U just have to read the manual and read some tutorial on the net and watch a bunch of videos on youtube ... 
U`ll find them very helpful ... 

Even I bought my rig recently ... I was also apprehensive bout building it myself ... But thanx 2 this forum would like 2 specifically thank ... 

ashu
jaskanwar singh 
sam.shab
piyush

and many more who helped me decide my rig and also motivated me 2 build it myself ... (@saswat :U can check posts from around November last year... )

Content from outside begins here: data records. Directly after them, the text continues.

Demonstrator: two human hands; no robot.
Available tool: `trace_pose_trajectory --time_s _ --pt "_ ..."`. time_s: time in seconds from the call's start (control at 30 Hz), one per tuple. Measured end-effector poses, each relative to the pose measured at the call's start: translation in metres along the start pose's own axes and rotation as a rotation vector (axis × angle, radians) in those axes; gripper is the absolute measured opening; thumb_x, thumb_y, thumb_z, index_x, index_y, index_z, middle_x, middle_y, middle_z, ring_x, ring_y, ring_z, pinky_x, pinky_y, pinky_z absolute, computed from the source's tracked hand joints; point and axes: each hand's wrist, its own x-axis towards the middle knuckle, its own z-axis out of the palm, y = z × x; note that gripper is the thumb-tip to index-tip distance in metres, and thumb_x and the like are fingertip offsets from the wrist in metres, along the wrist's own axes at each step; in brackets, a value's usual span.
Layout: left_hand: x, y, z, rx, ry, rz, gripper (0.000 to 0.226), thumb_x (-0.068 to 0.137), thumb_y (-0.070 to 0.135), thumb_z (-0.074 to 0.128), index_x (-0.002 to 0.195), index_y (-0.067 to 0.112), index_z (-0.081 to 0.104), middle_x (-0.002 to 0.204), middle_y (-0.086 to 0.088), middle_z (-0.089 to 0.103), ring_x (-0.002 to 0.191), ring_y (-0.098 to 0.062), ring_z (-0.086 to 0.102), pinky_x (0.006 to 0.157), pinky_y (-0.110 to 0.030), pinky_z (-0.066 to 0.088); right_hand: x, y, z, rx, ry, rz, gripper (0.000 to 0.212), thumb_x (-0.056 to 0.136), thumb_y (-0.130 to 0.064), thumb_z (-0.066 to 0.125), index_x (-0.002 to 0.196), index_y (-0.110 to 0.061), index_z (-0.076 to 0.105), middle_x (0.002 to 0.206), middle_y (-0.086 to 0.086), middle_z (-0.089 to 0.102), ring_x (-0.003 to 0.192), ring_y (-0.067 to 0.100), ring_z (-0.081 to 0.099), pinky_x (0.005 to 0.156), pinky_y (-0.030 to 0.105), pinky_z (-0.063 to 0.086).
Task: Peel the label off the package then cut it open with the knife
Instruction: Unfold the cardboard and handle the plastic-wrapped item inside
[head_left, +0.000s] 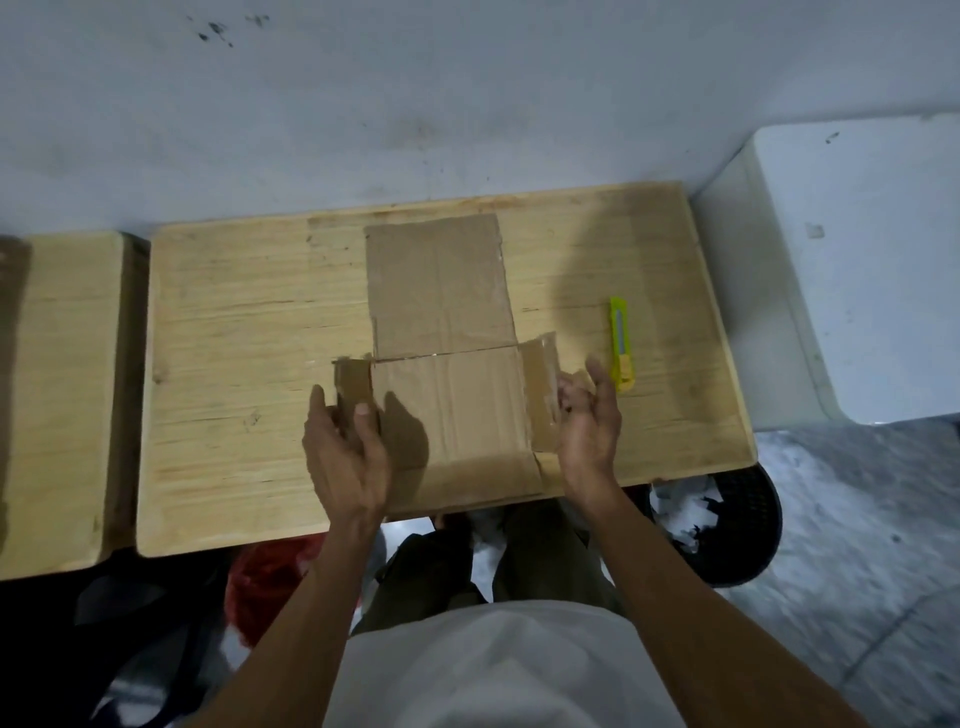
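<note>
While the flattened cardboard package lies spread on the wooden table, both hands work at its side flaps. At the package's left edge, the left hand pinches a small raised flap, thumb on its inner face and fingers behind it. At the package's right edge, the right hand has its fingers loosely curled against the other side flap, which stands tilted up; whether it truly grips the flap I cannot tell. Just beyond that hand, to the right of the package, a yellow-green utility knife lies flat on the table, apart from the cardboard and untouched. The package's far panel reaches toward the wall behind the table. Left of the package's table stands a second wooden table. Below the table's near right corner, right of the package, a dark basket holds white paper scraps. A white box-like unit sits further right.
</note>
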Motion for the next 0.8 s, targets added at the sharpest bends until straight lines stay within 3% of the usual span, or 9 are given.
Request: trace_pose_trajectory --time_s 0.13,0.2,0.27,0.3,0.37,0.43,0.53,0.63,0.8 --pt "-0.012 0.014 0.009 -0.013 -0.162 0.099 0.066 0.102 0.044 0.045 0.157 0.018 0.020 0.155 -0.008 0.042 0.140 -0.026 0.040 0.110 -0.034 0.034 -0.023 -0.005 0.018 -0.060 -0.153 -0.076 0.045 0.102 -0.035 0.041 0.147 -0.037 0.035 0.120 -0.023 0.065 0.121 0.006 0.058 0.108 0.039 0.044" --pt "-0.016 0.011 0.017 0.015 -0.247 0.194 0.066 0.102 0.049 0.039 0.158 0.023 0.017 0.160 -0.004 0.033 0.144 -0.022 0.035 0.114 -0.040 0.034 -0.031 -0.004 0.024 -0.152 -0.224 -0.141 0.047 0.105 -0.034 0.037 0.151 -0.033 0.029 0.114 -0.055 0.048 0.120 -0.014 0.049 0.106 0.018 0.039" --pt "-0.018 0.003 0.025 0.080 -0.288 0.245 0.067 0.101 0.048 0.035 0.158 0.017 0.017 0.164 -0.005 0.023 0.150 -0.021 0.023 0.120 -0.045 0.028 -0.037 0.000 0.029 -0.269 -0.280 -0.204 0.049 0.106 -0.033 0.034 0.154 -0.033 0.022 0.112 -0.069 0.028 0.111 -0.032 0.038 0.095 0.003 0.032" --pt "-0.019 -0.001 0.029 0.120 -0.301 0.261 0.068 0.101 0.046 0.033 0.158 0.013 0.017 0.165 -0.006 0.017 0.152 -0.019 0.015 0.122 -0.047 0.023 -0.038 0.005 0.031 -0.327 -0.305 -0.236 0.050 0.106 -0.035 0.032 0.154 -0.035 0.019 0.121 -0.063 0.027 0.112 -0.032 0.034 0.094 0.001 0.029" --pt "-0.017 -0.008 0.035 0.196 -0.345 0.286 0.067 0.102 0.045 0.029 0.157 0.011 0.014 0.165 -0.004 0.007 0.153 -0.017 0.001 0.125 -0.048 0.014 -0.039 0.015 0.033 -0.422 -0.338 -0.293 0.052 0.105 -0.040 0.028 0.155 -0.036 0.014 0.148 -0.035 0.029 0.127 -0.021 0.031 0.096 -0.002 0.023" --pt "-0.012 -0.014 0.040 0.306 -0.409 0.317 0.067 0.102 0.047 0.020 0.158 0.013 0.007 0.166 -0.002 -0.003 0.153 -0.017 -0.008 0.125 -0.050 0.007 -0.036 0.026 0.035 -0.530 -0.372 -0.392 0.055 0.104 -0.041 0.025 0.157 -0.030 0.011 0.161 -0.014 0.023 0.144 -0.005 0.023 0.107 0.001 0.015" --pt "-0.006 -0.019 0.045 0.470 -0.452 0.367 0.070 0.100 0.053 0.007 0.157 0.015 -0.003 0.165 -0.004 -0.012 0.152 -0.021 -0.016 0.123 -0.052 -0.001 -0.031 0.038 0.039 -0.769 -0.385 -0.511 0.056 0.105 -0.033 0.022 0.157 -0.022 0.008 0.164 -0.012 0.009 0.150 0.000 0.005 0.118 0.022 0.003" --pt "-0.003 -0.021 0.051 0.579 -0.455 0.358 0.070 0.099 0.055 0.002 0.156 0.017 -0.010 0.165 -0.004 -0.018 0.151 -0.022 -0.020 0.123 -0.053 -0.004 -0.025 0.046 0.045 -0.968 -0.361 -0.603 0.058 0.103 -0.037 0.015 0.157 -0.014 0.011 0.165 -0.003 0.013 0.152 0.009 0.003 0.122 0.039 0.008" --pt "-0.004 -0.025 0.055 0.657 -0.409 0.352 0.065 0.103 0.047 0.016 0.159 0.019 0.000 0.167 -0.002 -0.008 0.153 -0.022 -0.015 0.121 -0.061 0.000 -0.018 0.056 0.050 -1.164 -0.360 -0.595 0.062 0.102 -0.043 0.010 0.157 -0.016 0.006 0.166 -0.001 0.010 0.153 0.012 -0.001 0.123 0.049 0.009"
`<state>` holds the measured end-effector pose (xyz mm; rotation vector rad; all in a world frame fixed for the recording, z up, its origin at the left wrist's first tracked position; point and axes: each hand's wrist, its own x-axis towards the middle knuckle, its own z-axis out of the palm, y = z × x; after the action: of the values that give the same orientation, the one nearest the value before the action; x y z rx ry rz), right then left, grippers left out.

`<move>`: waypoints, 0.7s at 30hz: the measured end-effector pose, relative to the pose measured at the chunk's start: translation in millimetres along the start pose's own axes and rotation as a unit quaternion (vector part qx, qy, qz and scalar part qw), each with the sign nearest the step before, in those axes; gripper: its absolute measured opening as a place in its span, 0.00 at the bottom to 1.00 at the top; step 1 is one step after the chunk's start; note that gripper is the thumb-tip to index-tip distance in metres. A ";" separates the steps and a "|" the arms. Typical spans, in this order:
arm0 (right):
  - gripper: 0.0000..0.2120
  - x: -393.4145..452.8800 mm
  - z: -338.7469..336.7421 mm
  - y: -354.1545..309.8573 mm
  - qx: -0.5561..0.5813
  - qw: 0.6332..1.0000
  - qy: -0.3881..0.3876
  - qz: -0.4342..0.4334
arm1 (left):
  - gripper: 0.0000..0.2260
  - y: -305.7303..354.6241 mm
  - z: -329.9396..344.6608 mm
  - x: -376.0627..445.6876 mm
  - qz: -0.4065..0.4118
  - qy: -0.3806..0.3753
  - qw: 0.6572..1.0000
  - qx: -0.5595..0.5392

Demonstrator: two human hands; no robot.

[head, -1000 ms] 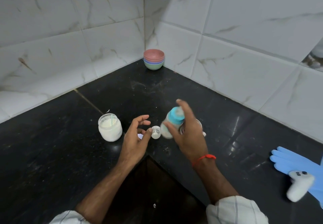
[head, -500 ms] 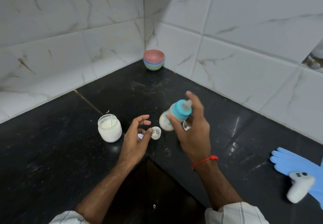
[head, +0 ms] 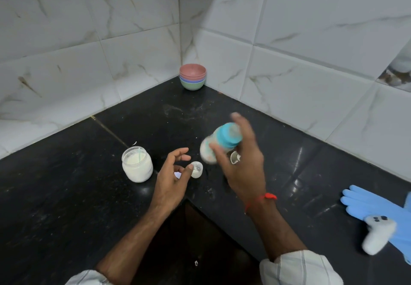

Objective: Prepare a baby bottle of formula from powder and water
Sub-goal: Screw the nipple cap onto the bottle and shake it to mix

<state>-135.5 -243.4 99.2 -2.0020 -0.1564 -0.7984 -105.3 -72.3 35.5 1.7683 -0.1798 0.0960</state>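
Observation:
My right hand [head: 242,169] grips a small baby bottle [head: 219,144] with a teal collar, held tilted above the black counter and blurred by motion; its body looks milky white. My left hand [head: 172,178] hovers open just left of it, fingers spread, thumb beside a small white cap [head: 197,169] that stands on the counter. A glass jar of white powder [head: 137,164] with a thin stick inside stands open further left. A metal cup [head: 234,157] is partly hidden behind my right hand.
A stack of coloured bowls [head: 192,79] sits in the tiled back corner. A blue glove [head: 375,207] and a white controller [head: 378,233] lie at the right. White powder specks dot the black counter [head: 66,196], whose inner corner edge is near my forearms.
My right hand has swung the bottle up and to the right, then slightly back, in a shaking motion. My left hand has stayed in place beside the cap.

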 end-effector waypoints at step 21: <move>0.29 -13.6 -3.6 8.7 0.179 0.964 -0.041 0.194 | 0.19 -3.4 -3.3 -1.5 -0.007 -0.005 1.000 0.005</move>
<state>-144.3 -248.3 86.0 -1.6494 0.0432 -0.4018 -106.1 -68.2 32.7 1.7798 -0.1736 0.0776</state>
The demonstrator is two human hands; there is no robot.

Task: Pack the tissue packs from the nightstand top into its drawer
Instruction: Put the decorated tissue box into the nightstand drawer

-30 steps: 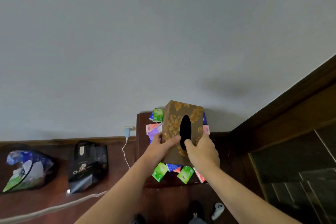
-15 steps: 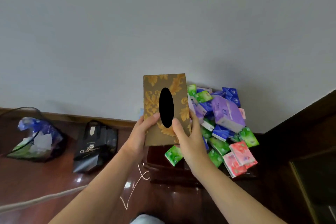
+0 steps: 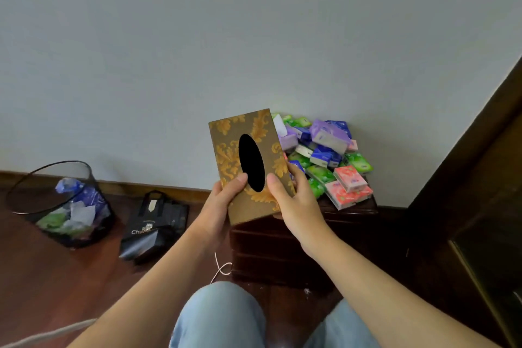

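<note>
Far left on the dark wood floor, a clear-sided waste bin tilts against the wall, crumpled wrappers inside. Just right of it slumps a black paper bag, white lettering partly readable. A thin white cord loops on the floor beside the nightstand's left edge.

Centre stage: the tissue box, brown with gold leaf pattern and a black oval slot, held up off the nightstand top, tilted, slot facing the camera. The left hand grips its lower left corner, thumb curled onto the front by the slot, fingers hidden behind. The right hand clamps the lower right edge, thumb pressed on the front face, fingers wrapped round the back.

Below the box, the dark nightstand shows its drawer fronts closed. On its top, piled toward the back and right edge against the wall, sits the heap of tissue packs: purple and blue ones high at the back, green in the middle, pink ones hanging out over the front right corner.

Bottom of frame, two knees in light blue jeans. Far right, a dark wooden bed frame runs up the edge.
</note>
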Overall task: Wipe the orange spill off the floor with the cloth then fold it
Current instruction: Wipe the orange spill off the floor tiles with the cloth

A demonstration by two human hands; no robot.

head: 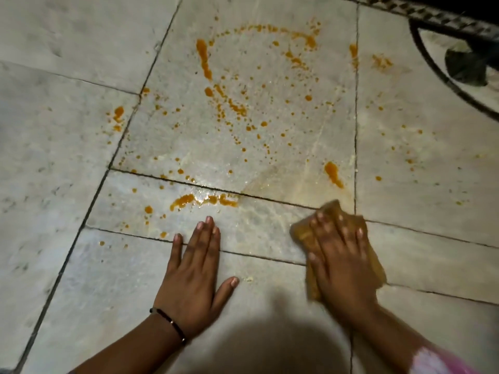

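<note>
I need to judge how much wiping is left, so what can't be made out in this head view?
- Cloth: mostly hidden under the right hand and motion-blurred; its size and soiling are unclear.
- Floor under both hands; the left hand lies flat.
- Orange spill: its reach beyond the top edge is cut off.
- Dark object, top right: cropped, unidentifiable.

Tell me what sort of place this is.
Probably a room in a home, seen at floor level: large pale stone floor tiles with dark joints, orange spill splashed across them, and a patterned rug edge at top right.
</note>
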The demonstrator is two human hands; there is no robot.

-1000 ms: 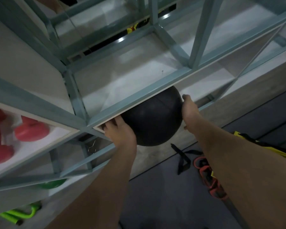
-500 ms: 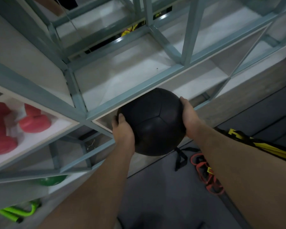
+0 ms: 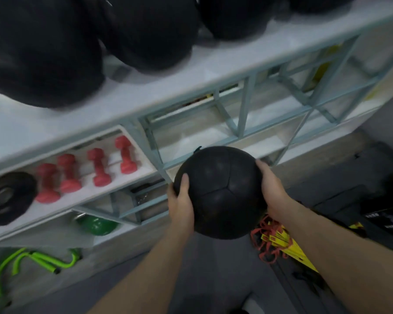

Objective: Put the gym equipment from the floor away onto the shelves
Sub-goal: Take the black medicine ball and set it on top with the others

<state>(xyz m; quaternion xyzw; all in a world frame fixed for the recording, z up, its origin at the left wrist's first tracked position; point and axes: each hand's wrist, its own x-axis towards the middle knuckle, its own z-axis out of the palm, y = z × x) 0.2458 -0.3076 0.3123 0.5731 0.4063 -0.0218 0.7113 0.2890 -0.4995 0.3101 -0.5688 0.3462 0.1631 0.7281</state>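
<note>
I hold a black medicine ball (image 3: 220, 191) in front of the shelf unit (image 3: 191, 87), out of the compartments and level with a middle shelf. My left hand (image 3: 182, 202) grips its left side and my right hand (image 3: 271, 193) grips its right side. On the top shelf several large black balls (image 3: 145, 30) lie in a row. An orange and yellow strap bundle (image 3: 272, 239) lies on the dark floor under my right forearm.
Red dumbbells (image 3: 95, 168) and a black weight plate (image 3: 5, 198) sit on a left shelf. A green kettlebell (image 3: 98, 225) is one shelf lower, with neon green handles (image 3: 32, 264) at the bottom. Dark bags (image 3: 386, 214) lie on the floor at right.
The ball has come out from under the shelf edge and away from the rack. My view has pulled back and tilted up, so the top shelf with black balls now shows.
</note>
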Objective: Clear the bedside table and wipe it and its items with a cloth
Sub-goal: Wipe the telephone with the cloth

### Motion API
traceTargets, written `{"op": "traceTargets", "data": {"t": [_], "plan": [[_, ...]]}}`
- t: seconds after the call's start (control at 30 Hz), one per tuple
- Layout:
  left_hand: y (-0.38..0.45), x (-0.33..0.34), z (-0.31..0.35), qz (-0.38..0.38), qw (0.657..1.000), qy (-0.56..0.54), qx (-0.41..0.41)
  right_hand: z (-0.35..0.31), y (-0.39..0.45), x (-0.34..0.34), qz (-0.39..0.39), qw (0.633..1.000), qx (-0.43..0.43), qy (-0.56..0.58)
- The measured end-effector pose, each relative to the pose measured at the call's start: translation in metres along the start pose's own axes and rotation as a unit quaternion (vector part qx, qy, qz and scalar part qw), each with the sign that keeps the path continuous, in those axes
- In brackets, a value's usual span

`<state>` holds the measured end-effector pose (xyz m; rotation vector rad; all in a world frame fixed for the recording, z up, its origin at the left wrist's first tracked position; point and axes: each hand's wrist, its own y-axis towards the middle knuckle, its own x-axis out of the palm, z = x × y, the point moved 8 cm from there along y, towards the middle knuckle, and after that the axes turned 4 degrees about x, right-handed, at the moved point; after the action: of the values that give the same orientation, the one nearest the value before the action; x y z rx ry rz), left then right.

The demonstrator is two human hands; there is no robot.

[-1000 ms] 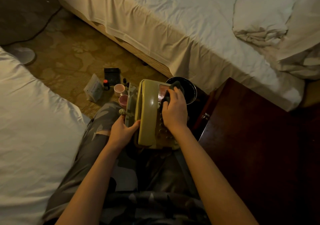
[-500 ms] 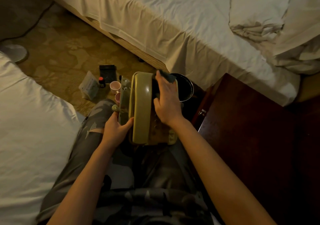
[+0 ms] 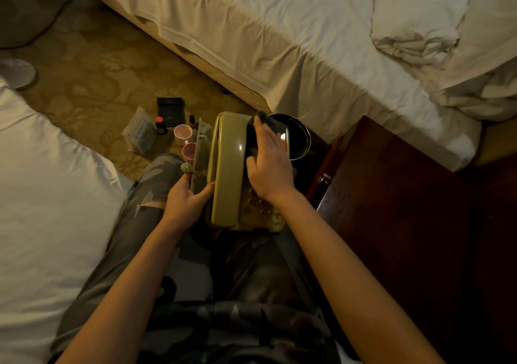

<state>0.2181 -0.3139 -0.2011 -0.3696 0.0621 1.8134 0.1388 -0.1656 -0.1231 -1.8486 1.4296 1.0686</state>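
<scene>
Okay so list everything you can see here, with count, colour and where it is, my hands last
telephone: 1, olive, on lap
cloth: 1, dark, pressed on the telephone's far end
bedside table: 1, dark red-brown, right
bowl: 1, dark, behind telephone
cups: 2, pink, on the carpet
small bottle: 1, dark, red cap, carpet
plastic packet: 1, clear, carpet
black box: 1, carpet
beds: 2, white sheets, ahead and left
left hand: grips telephone's side
right hand: presses the cloth
</scene>
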Motion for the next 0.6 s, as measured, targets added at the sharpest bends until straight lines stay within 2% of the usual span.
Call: {"op": "traceTargets", "data": {"t": [0.23,0.4,0.6], "plan": [[0.002,0.005,-0.012,-0.033,0.997,-0.013,-0.070,-0.005,-0.076,0.025,-0.019,0.999,-0.013,-0.041],[0.005,0.007,-0.015,-0.034,0.996,0.019,-0.084,-0.004,-0.113,0.025,-0.039,0.997,-0.029,-0.062],[0.007,0.012,-0.009,-0.039,0.997,0.006,-0.070,-0.005,-0.068,0.003,-0.049,0.994,-0.029,-0.090]]}}
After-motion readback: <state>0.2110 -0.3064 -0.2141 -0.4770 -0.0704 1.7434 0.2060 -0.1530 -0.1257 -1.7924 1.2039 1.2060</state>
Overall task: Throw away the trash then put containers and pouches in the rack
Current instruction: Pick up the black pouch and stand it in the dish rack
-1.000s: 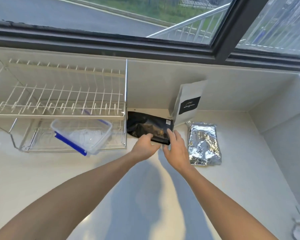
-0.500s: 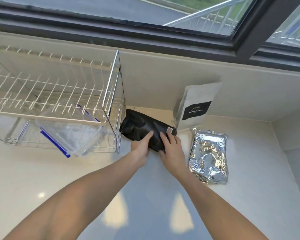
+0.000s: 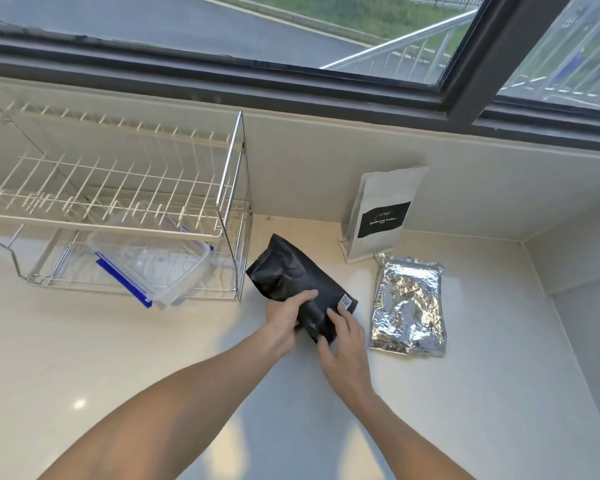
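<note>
A black pouch (image 3: 288,275) lies tilted on the white counter just right of the wire rack (image 3: 118,188). My left hand (image 3: 284,317) grips its near edge from the left, thumb on top. My right hand (image 3: 343,344) holds its near right corner, fingers spread over it. A clear plastic container with blue clips (image 3: 153,268) sits tilted on the rack's lower shelf, sticking out at the front. A white pouch with a black label (image 3: 381,213) stands against the wall. Beside my right hand a silver foil pouch (image 3: 409,303) lies flat.
The rack's upper shelf (image 3: 94,178) holds nothing. A wall and window sill run along the back, and a side wall (image 3: 582,306) closes the counter on the right. Bare white counter (image 3: 84,375) lies in front of the rack.
Both hands have closed on the black pouch and drawn its near end toward me and to the right, away from the rack. The camera view has shifted slightly.
</note>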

Thank you Guys !! Luv u all !!! 

@saswat : When U build it yourself u`ll get a lot 2 learn !!!



pritamk said:


> i live in dadar east
> i havnt bought anything yet i will buy on Saturday from lamington road
> *will any assembler install os win 7?*



Yes !! Every assembler will install a PIRATED version of ne OS u want ... 

@ everyone ... 
I stay in mumbai ... 
I will assemble rig for u ... Contact me if u want ...


----------



## Zangetsu (Apr 5, 2011)

game-freak said:


> i want to get a pc assembled do u know any good assemblers in mumbai plz do state the contact no also thnx



Read the Manual & save rupees....

its easy to assemble which many thinks is tough.....
though high patience is needed....
u will be surprised in the end dat u did it urself


----------



## game-freak (Apr 5, 2011)

then what about os win 7 costs 5800 hav 2 buy that also if i assemble my self
and wanted 2 ask 1 more thing i have seen on youtube that while assembling they wear anti static wrist band or anti static gloves is that a must or can assembling be done without them

@ wizkid how is samsung b2230 even i am thinking of buyin that monitor


----------



## vizkid2005 (Apr 5, 2011)

game-freak said:


> then what about os win 7 costs 5800 hav 2 buy that also if i assemble my self
> and wanted 2 ask 1 more thing i have seen on youtube that while assembling they wear anti static wrist band or anti static gloves is that a must or can assembling be done without them
> 
> @ vizkid how is samsung b2230 even i am thinking of buyin that monitor




No need for gloves or wristband .. 
Even I felt like buying ... 

The first thing you mount shuld be the power supply ... 
Once you do that .. Connect it to the mains ... Switch will be OFF ...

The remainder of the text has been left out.